• **WHAT IS EXPECTED**
Transcribe the listing underneath, keeping each word exact and omitting the images.

• **INFORMATION PROVIDED**
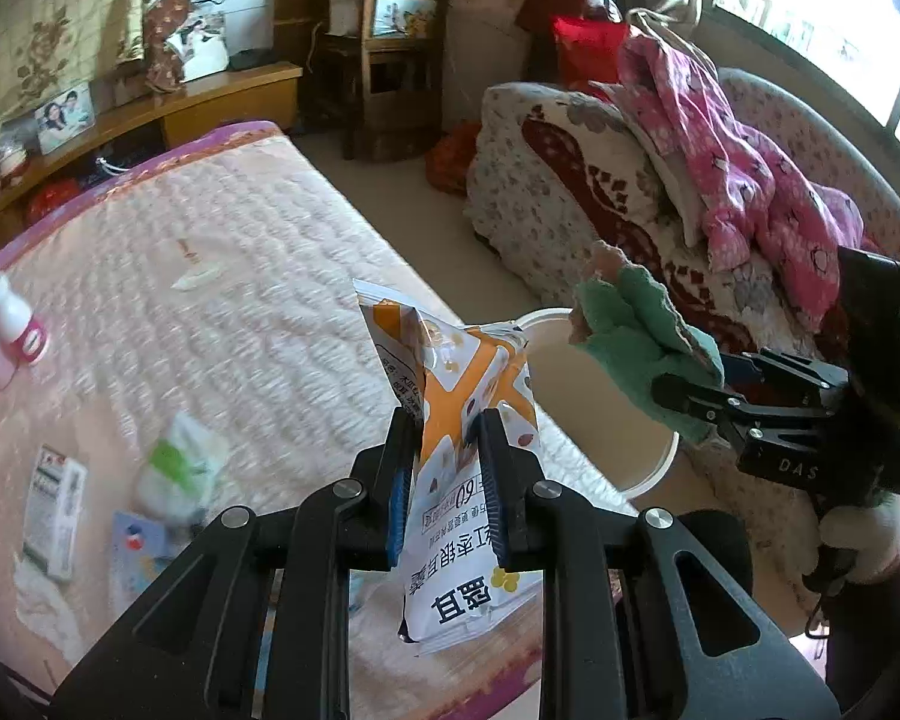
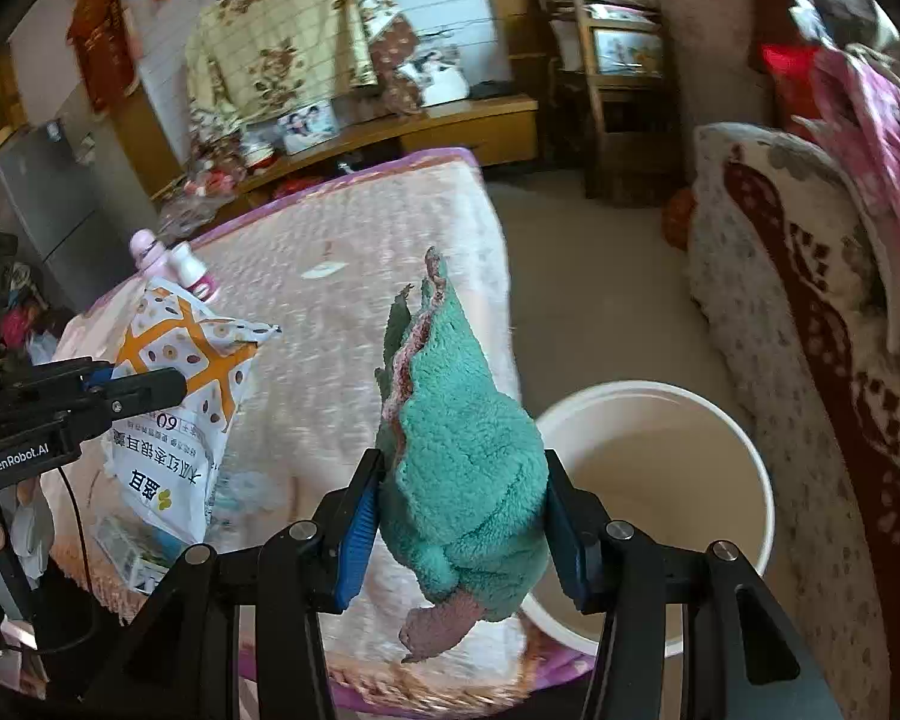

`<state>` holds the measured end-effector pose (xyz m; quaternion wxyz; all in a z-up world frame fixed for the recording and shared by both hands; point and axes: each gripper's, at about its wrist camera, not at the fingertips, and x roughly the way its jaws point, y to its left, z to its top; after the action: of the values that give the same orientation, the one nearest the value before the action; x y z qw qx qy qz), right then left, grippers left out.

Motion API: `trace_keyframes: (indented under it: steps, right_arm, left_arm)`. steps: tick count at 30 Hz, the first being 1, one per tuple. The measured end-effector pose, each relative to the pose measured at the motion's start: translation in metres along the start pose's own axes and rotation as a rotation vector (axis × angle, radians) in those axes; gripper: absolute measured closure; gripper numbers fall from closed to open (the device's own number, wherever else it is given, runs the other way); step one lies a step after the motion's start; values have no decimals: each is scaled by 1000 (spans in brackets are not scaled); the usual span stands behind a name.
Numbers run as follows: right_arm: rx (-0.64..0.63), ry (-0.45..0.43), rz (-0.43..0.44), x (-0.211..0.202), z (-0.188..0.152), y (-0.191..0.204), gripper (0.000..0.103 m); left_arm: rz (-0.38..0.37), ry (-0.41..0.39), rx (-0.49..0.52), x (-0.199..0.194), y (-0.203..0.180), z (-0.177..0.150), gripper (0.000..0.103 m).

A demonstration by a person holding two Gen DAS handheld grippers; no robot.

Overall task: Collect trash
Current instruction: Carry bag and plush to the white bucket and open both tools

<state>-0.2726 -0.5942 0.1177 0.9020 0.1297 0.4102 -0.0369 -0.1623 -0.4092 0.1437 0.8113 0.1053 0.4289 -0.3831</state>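
Note:
My left gripper [image 1: 447, 474] is shut on a white and orange snack bag [image 1: 462, 420] and holds it above the pink bed, near the bed's right edge. The bag also shows in the right wrist view [image 2: 180, 396]. My right gripper [image 2: 459, 516] is shut on a green fluffy cloth [image 2: 456, 456], held over the bed edge beside a white bucket [image 2: 744, 450]. In the left wrist view the cloth [image 1: 636, 330] hangs above the bucket [image 1: 660, 468], which stands on the floor between bed and sofa.
On the pink bed [image 1: 222, 276] lie a crumpled green and white wrapper [image 1: 180, 468], a small white box [image 1: 54, 510], a blue card [image 1: 135, 546], a paper scrap [image 1: 195, 277] and two pink bottles [image 1: 6, 330]. A sofa [image 2: 810, 312] with pink clothes stands at the right.

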Motion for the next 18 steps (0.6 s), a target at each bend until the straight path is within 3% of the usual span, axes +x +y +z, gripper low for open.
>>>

• **FINISHED EXERCISE**
`<state>` holds the measured end-effector pose (xyz m; quaternion wxyz; all in a z-up world frame fixed for the recording and shared by both hands; point and axes: each gripper's, at about its wrist camera, not at the fingertips, and x roughly the way its jaws point, y to its left, z to its top; after the action: of the values that give the same orientation, the one nearest the value before the action; x y z qw qx qy qz), right then left, grippers left out.

Motion API: `trace_keyframes: (indented under it: steps, right_arm, left_arm)`. steps: tick count at 30 Hz, the first being 1, one per tuple. The measured end-effector pose, each relative to the pose measured at the motion's start: translation in metres along the start pose's own axes and rotation as a rotation vector (axis × angle, radians) in those axes; gripper: absolute measured closure; gripper numbers fall from closed to open (the device's own number, wherever else it is given, runs the other way); step one lies a step after the motion's start; values have no decimals: each is scaled by 1000 (spans in brackets are not scaled); the usual span stands behind a name.
Numbers run as follows: right_arm: rx (-0.64..0.63), ry (-0.45..0.43), rz (-0.43..0.44), x (-0.211..0.202), z (-0.188..0.152), y (-0.191..0.204), gripper (0.000..0.103 m); left_arm: rz (-0.38..0.37), ry (-0.41..0.39), rx (-0.49..0.52), x (-0.199..0.194), y (-0.203..0.180), z (-0.177..0.150), gripper (0.000..0.103 m).

A demonstration by a person holding two Gen DAS handheld grippers; no robot.

Overall task: Collect trash
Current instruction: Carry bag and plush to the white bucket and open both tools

<state>-0.2726 -0.5942 0.1177 0.9020 0.1297 0.4102 -0.0369 -0.1623 -0.4092 0.1437 0.8113 0.1053 0.4289 -0.3831</state>
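Note:
My left gripper [image 1: 447, 474] is shut on a white and orange snack bag [image 1: 462, 420] and holds it above the pink bed, near the bed's right edge. The bag also shows in the right wrist view [image 2: 180, 396]. My right gripper [image 2: 459, 516] is shut on a green fluffy cloth [image 2: 456, 456], held over the bed edge beside a white bucket [image 2: 744, 450]. In the left wrist view the cloth [image 1: 636, 330] hangs above the bucket [image 1: 660, 468], which stands on the floor between bed and sofa.
On the pink bed [image 1: 222, 276] lie a crumpled green and white wrapper [image 1: 180, 468], a small white box [image 1: 54, 510], a blue card [image 1: 135, 546], a paper scrap [image 1: 195, 277] and two pink bottles [image 1: 6, 330]. A sofa [image 2: 810, 312] with pink clothes stands at the right.
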
Motion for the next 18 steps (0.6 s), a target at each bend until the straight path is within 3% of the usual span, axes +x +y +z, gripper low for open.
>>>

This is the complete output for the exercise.